- **Instructions to follow**
Each line of the listing below should be restated word for word.

- **Data excerpt**
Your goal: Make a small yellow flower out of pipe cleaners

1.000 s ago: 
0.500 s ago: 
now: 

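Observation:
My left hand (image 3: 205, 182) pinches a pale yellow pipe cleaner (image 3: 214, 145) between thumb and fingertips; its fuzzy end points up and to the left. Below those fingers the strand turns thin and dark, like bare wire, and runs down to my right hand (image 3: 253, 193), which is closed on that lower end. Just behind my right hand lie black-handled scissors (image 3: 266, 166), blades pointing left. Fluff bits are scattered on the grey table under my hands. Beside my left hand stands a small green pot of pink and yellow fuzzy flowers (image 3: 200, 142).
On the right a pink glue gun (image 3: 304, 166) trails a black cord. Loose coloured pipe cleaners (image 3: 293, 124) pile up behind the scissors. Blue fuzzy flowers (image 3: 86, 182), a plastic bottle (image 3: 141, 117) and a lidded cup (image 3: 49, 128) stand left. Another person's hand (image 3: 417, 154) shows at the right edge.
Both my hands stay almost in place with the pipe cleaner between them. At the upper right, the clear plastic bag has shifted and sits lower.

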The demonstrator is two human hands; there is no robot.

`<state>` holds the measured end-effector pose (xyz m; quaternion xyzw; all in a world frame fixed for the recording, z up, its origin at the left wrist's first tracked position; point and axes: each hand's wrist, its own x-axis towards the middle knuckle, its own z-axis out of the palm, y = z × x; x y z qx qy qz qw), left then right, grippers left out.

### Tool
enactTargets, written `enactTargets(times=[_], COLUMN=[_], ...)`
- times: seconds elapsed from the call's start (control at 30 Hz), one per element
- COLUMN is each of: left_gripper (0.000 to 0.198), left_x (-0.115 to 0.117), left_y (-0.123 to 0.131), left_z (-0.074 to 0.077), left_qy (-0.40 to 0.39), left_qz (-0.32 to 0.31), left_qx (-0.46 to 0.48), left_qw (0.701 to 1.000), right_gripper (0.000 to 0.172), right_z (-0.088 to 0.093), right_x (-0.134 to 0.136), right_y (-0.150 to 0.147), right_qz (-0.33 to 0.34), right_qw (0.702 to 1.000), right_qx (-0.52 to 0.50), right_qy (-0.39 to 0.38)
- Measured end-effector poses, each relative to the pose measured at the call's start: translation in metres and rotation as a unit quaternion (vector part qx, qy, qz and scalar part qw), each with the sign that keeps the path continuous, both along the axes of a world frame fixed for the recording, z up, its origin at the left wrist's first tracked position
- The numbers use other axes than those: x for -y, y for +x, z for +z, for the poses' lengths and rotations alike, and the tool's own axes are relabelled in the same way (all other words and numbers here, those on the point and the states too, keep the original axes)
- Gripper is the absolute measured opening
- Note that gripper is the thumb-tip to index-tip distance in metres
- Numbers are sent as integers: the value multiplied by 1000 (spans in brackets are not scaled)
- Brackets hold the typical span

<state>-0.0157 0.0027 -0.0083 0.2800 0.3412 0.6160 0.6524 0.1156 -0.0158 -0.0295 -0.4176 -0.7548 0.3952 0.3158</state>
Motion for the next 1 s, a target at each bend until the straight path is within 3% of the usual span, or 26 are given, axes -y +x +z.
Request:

- **Exercise result**
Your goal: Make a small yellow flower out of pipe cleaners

1.000 s ago: 
0.500 s ago: 
now: 

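Observation:
My left hand (image 3: 205, 182) pinches a pale yellow pipe cleaner (image 3: 214, 145) between thumb and fingertips; its fuzzy end points up and to the left. Below those fingers the strand turns thin and dark, like bare wire, and runs down to my right hand (image 3: 253, 193), which is closed on that lower end. Just behind my right hand lie black-handled scissors (image 3: 266, 166), blades pointing left. Fluff bits are scattered on the grey table under my hands. Beside my left hand stands a small green pot of pink and yellow fuzzy flowers (image 3: 200, 142).
On the right a pink glue gun (image 3: 304, 166) trails a black cord. Loose coloured pipe cleaners (image 3: 293, 124) pile up behind the scissors. Blue fuzzy flowers (image 3: 86, 182), a plastic bottle (image 3: 141, 117) and a lidded cup (image 3: 49, 128) stand left. Another person's hand (image 3: 417, 154) shows at the right edge.
Both my hands stay almost in place with the pipe cleaner between them. At the upper right, the clear plastic bag has shifted and sits lower.
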
The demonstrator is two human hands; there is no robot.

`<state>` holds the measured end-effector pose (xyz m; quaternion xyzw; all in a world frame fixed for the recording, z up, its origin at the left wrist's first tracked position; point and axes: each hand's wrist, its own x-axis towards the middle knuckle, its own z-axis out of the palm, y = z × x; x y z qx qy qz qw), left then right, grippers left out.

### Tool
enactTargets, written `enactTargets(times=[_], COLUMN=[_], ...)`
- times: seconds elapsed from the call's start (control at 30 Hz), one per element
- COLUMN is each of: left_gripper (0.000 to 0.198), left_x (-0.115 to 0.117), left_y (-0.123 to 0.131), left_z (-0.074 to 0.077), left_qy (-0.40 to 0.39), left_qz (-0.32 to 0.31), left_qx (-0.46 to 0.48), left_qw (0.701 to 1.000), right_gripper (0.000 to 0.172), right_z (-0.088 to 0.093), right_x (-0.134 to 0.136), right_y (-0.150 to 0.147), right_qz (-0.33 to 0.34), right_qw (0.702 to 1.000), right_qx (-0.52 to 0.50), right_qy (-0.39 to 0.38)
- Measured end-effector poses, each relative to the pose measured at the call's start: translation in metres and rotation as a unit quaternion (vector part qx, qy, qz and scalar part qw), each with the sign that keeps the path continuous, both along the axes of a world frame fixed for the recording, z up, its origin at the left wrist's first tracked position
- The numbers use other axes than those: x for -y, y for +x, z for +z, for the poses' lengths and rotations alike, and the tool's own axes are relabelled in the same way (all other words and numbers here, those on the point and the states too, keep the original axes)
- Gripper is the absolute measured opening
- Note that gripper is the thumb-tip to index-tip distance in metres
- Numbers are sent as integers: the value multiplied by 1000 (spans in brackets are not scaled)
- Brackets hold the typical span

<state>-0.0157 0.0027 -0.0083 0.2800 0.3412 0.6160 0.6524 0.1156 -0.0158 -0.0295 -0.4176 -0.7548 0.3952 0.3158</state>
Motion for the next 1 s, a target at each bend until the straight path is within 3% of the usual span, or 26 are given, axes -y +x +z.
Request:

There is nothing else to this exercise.